沒毛病。
但任穎……木遷心中多少有點掛念。
之前吃了人任穎這麼多高階烹飪,和任穎怎麼也算是要好的朋友,她若是出點異常,木遷真有些放不下。
朱宿抱著課本就要問問題,木遷的一隻手掌抬了起來,讓朱宿瞬間卡殼。
“你先等會,我去問問情況。”
木遷去找了平時班上和任穎應該挺熟悉的兩個女生詢問,得到的訊息是任穎今天請假了,而這也是班主任老師在上課之前說的。
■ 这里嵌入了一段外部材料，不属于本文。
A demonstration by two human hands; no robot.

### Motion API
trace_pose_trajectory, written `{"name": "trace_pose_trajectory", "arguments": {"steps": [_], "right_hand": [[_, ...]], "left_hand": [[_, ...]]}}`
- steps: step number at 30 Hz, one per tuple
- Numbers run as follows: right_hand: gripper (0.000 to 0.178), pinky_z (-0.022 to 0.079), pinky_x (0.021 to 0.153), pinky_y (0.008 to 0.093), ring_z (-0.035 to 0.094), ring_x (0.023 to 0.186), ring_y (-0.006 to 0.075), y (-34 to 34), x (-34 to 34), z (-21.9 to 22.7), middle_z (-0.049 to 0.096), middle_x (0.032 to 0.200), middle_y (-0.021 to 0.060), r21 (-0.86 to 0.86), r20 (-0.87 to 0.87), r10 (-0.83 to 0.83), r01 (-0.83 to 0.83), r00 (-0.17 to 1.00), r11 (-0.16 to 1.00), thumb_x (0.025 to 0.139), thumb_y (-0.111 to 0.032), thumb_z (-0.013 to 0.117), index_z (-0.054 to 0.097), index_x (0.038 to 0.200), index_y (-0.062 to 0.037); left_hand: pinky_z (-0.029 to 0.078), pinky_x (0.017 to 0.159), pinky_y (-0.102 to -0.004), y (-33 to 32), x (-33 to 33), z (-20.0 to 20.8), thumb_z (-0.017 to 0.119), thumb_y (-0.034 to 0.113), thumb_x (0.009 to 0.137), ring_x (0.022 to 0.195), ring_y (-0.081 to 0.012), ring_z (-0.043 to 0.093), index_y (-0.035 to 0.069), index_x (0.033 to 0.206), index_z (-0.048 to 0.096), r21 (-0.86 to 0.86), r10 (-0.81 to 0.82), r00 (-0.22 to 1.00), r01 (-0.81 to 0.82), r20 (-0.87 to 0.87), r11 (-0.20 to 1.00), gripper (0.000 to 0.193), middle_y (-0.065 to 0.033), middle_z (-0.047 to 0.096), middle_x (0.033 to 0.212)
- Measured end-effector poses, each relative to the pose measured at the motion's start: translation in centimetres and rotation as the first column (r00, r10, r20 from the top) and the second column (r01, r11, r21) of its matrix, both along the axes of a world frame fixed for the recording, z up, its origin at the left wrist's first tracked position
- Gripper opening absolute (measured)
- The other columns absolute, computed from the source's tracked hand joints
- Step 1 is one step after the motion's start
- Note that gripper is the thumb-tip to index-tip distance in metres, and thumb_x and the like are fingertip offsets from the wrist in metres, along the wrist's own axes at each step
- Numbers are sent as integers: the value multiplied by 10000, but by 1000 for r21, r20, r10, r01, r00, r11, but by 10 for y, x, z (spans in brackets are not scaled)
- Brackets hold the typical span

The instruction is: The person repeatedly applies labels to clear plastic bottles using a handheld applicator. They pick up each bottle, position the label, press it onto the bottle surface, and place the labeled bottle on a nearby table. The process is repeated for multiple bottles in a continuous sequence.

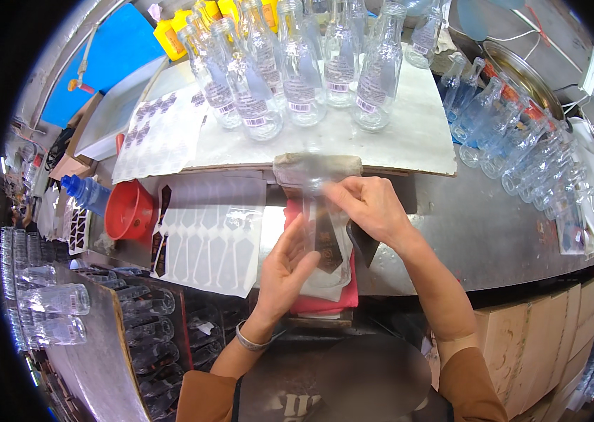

‘班長同學今天身體不舒服,大家如果有什麼麻煩就直接來找老師吧。’
“請假了……”
該不會,又是開學那天的情況,或者像宋時婧那個笨蛋一樣,用請假做幌子,再準備一次讓他措手不及的事件?
越想越有可能!
木遷頓時陷入了糾結,坐回了位置,拿著手機開始翻找著,想直接給任穎打個電話。
如果是真病了,那他就在朋友的立場問候一下;如果是在準備某種突然襲擊,那也能提前發現,給他一個應對的緩衝時間。
旁邊朱宿:“那個……”
“等會說話。”
“哎,”朱胖子老老實實的應了句。
木遷一個電話打了出去,聽筒中卻傳出了‘您撥打的電話已關機’和‘ninbodadianhuayiguanji’雙語提示音。
果然很有問題。
木遷突然就想,要不他今天逃學算了,免得再出現上次被一群女生堵住、插翅難逃的畫面。
再有十天半個月都快要離開了,能不能讓他低調一點!
“那個……”
“你有什麼問題放了學來我家問,我先撤。”木遷開始胡亂把書塞進書包。
朱宿默默無語淚兩行,為什麼就不能聽他把話說完:“我知道任穎去了哪啊,能不能讓我說句話,馬上你轉校我就沒機會出場了啊。”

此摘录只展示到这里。